The task: Pictures stay out; print the rest of the listing below exactly as it stands.

Data provided:
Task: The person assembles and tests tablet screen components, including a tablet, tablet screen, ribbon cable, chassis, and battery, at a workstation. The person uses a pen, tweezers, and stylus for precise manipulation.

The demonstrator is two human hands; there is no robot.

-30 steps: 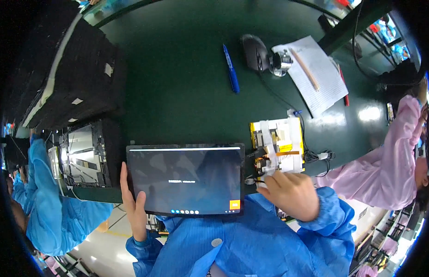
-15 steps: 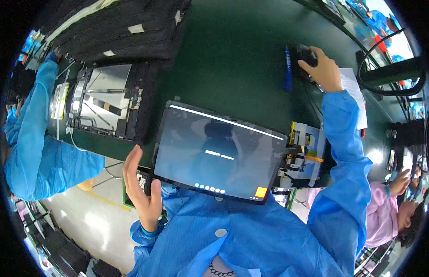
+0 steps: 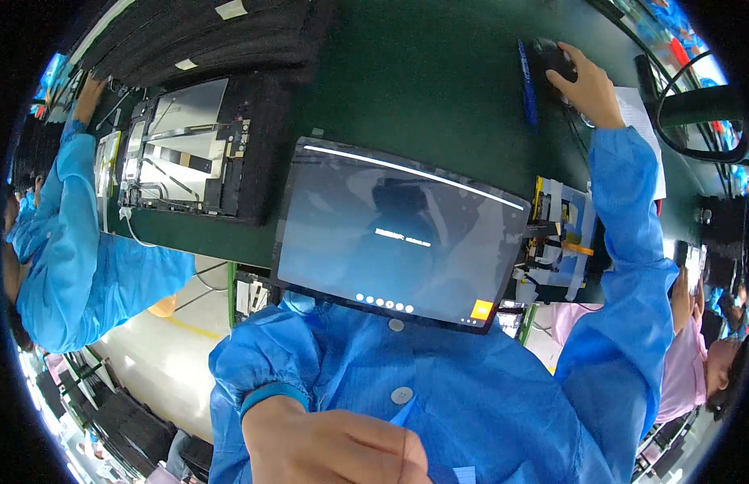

Task response:
Task: The person assembles and tests tablet screen components, including a tablet, tablet screen, ribbon cable, chassis, and battery, at a workstation. The person uses a pen, tweezers, and stylus for precise manipulation.

The demonstrator is two human hands; there is no robot.

-30 steps: 
-15 steps: 
+0 steps: 

The output contains the complete answer to the exercise.